IF you'd only read the newspaper serialisations, you would have thought Frankie Dettori's autobiography was simply a tale of near death, drugs, fast cars and faster women.

In fact, such moments of controversy play only a small part in a hugely entertaining read that is a step apart from the usual breed of sports autobiographies.

Such autobiographies normally fall into two categories: sensationalised fiction that seeks to raise much-needed cash; or boring chronology only fit for use as an aid to sleep.

Thankfully, Frankie is neither. Readers are drawn in immediately as Dettori remembers the moment he almost died four years ago when a plane in which he was a passenger crashed outside Newmarket racecourse.

From there, you are hooked. Frankie may have been written with racing writer Jonathan Powell, but it's clear the diminutive jockey played a leading role.

The prose cleverly captures Dettori's public persona - a cheeky chap up for a laugh and a man irresistible to the media and punters.

Indeed, the book's easy charm allows the reader to forgive many of Dettori's early indiscretions. You really can feel his fear as he relives the moment he was caught by police with cocaine in his pocket and his pain when he nearly ended up on the racing scrap-heap after a bust-up with Italian trainer Luca Cumani.
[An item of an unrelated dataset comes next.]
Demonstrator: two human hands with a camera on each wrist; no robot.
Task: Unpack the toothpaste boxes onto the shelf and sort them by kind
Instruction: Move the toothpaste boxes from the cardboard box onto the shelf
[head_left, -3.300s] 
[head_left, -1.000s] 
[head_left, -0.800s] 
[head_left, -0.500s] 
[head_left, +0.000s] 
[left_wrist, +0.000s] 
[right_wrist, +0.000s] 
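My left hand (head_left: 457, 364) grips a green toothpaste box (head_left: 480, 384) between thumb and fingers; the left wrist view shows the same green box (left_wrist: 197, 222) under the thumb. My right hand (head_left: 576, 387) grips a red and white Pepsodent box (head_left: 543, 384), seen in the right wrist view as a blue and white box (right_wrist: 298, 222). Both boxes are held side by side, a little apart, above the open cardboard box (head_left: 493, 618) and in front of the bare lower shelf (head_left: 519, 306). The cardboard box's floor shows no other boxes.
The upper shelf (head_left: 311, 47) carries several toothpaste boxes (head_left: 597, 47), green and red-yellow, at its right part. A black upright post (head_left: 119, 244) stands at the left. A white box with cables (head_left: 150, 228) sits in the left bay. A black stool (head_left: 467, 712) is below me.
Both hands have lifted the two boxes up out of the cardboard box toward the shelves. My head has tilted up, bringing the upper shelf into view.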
Most of all, Frankie is a book of racing triumphs. Each of his winners, from the first race to his nine classics, are all replayed in exquisite detail, taking the reader along every furlong and every strike of the whip.

It is a chronicle of celebrity, and the fame that being a household name can bring, but it is also a book about the harsh realities of life as a jockey, from donning bin-bags for runs to lose weight to drinking water and spending days asleep to stave off hunger pangs.

Frankie is fascinating and a superb account of one of Britain's best-loved sporting characters.